Those of us of a certain age — let’s call it, “creaky” — will be familiar with the body of work of Brian Eno. The electronic music pioneer’s experiments in tone, timbre, structure and ambience have spanned almost 40 years and have entailed collaborations with fellow experimentalist Robert Fripp, Roxy Music and Talking Heads. For a little bit of walking around money, he produced seven albums for some obscure Irish band called U2.
Eno’s latest collaboration, though, is with Peter Chilvers, who develops applications for Apple Inc.’s iPhone.
Their first app, Bloom, is a fascinating experience. The user chooses from a dozen “moods,” with names like Bergamot, Labdanum, Cedar and Neroli. Then, it’s a matter of simply tapping the screen; haunting piano notes ripple over a droning, modulating synthesizer pad, while coloured circles appear where the screen has been tapped and bloom outward and fade. The musical and graphic sequences begin to loop — much like Fripp’s “Frippertronics” experiments with limked reel-to-reel recorders in the ’70s — allowing the user to layer passages over top.
Their second collaboration, Trope, is similar; instead of tapping, users trace their fingers over the screen and produce buzzing synthesizer textures, while the tracks of their fingers produce a mesmerizing firework show on the screen.

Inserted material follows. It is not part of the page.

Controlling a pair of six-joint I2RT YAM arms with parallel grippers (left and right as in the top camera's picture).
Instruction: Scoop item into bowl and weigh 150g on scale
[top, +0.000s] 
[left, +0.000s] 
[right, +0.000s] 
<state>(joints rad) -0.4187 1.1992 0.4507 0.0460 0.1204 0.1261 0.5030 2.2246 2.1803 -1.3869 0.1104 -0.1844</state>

I’ve become lost for hours at a time in these applications, completely immersed. But the real joy is watching others use it. No two people approach it the same way. Some take tentative pokes at the screen, slowly building epic soundscapes. Others take a more frenetic approach, drumming their fingers across the screen to make rippling piano lines. And while it may sound different every time, it’s always, unmistakeably, Brian Eno’s music.

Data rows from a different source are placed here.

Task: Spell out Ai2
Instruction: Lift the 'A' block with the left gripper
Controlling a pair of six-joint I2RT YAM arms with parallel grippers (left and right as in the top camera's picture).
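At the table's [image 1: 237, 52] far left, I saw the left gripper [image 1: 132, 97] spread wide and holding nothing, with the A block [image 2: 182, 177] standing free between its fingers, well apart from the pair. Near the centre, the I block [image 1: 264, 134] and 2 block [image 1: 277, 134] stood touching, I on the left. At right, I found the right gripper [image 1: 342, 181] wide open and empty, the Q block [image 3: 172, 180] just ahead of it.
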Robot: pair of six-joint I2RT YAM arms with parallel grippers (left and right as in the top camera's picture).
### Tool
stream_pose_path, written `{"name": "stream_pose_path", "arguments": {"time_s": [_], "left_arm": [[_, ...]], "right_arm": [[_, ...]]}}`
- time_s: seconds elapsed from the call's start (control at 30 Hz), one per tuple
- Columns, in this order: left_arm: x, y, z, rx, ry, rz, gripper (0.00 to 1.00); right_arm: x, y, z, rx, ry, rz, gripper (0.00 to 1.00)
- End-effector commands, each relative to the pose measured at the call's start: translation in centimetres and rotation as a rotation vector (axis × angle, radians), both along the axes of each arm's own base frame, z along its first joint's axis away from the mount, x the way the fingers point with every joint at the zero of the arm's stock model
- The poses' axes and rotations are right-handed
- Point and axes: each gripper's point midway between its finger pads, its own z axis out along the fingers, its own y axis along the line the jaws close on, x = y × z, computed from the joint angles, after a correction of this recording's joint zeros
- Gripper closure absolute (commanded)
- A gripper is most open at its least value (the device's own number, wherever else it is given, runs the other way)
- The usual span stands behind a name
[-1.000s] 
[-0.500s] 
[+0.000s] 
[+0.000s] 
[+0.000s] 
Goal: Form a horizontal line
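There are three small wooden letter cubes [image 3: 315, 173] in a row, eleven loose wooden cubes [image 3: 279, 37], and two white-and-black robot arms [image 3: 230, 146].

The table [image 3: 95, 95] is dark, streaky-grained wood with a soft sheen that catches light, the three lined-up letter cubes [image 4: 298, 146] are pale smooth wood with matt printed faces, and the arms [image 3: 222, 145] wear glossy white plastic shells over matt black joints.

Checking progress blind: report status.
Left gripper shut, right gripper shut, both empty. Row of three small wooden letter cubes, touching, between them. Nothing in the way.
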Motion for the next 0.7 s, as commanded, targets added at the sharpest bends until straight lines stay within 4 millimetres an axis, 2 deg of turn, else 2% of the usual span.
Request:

This is an entirely new paradigm for consumption of music. Eno doesn’t provide a song that you passively listen to; he provides an interactive musical and graphical context that allows the consumer to participate in the creation of Eno’s music. Application developers are the new rock stars.
Our videographer at IT World Canada, Christopher Guest — no, not Spinal Tap’s Christopher Guest, though his in-production webisodes of Job Review With the Vampire promise to be just as funny — tells me this is crazy talk. And to an extent it is. Music consumption is, in many contexts, meant to be a passive experience, allowing an artist to make a statement that the listener enjoys or avoids. I don’t want to see anyone in traffic on the Don Valley Parkway tapping away on a smart phone. It’s bad enough the way some people interact with their car radios, singing, head-bobbing, flicking from station to station (coincidentally, the name of a David Bowie album on which Eno collaborated).
On the other hand, no one listened to Thomas Edison’s wax cylinder recordings in the 1870s and foresaw a day when music would primarily be enjoyed outside the concert hall.
It wasn’t the phonograph — which was accessible only to the well-off — that was the turning point in music consumption. It was radio, which was originally a live (or as we call it these days, “real-time”) medium that took music out of the concert hall. Broadcasts of performances by Chick Webb (no relation) and Benny Goodman gave way to 78s played over the wireless. Classic synthesis: recording plus distribution equals a new, more egalitarian channel for consuming music.
Radio has become increasingly irrelevant in the last few years. Vertical channels — Top 40, Album Rock, Classic Rock, Alternative — flourished, then were supplanted by corprock, with Clear Channel syndicated on a plurality of stations, delivering the same corporate-apporoved content regardless of geography and demographic. (I’ll end this particular rant here; I could go on for hours on the subject. But as a parting shot: No one defines the lowest-common-denominator homogenization of radio better than Black Eyed Peas.)
My dear friend Michelle Warren, principal of MW Research and Consulting, once told me that You Tube was her TV. Increasingly, poeple discover new music not by listening to the radio, but by searching online for songs they’ve heard a fragment of in a commercial or TV show. Heard of a Spanish flamenco-chill band called Chamboa? Check them out now. (That is an example of how the online world has made word-of-mouth as significant a channel as any broadcast medium.)
Interactive music applications won’t kill radio, CDs, and concerts. But they will offer another channel for music consumption that will displace them. I’m not putting down the drum sticks any time soon (actually, it’s brushes for the most part; I do have neighbours). Live music didn’t go away because of radio and the CD.
But there’s an object lesson in this from an application development persective. We’ve talked for years now about aligning IT with the business process. It’s time to start focusing on aligning IT with the user experience first. Deliver what the user wants, how the user wants it. Give the user the option to consume compute resources the way it best suits the user, not the infrastructure.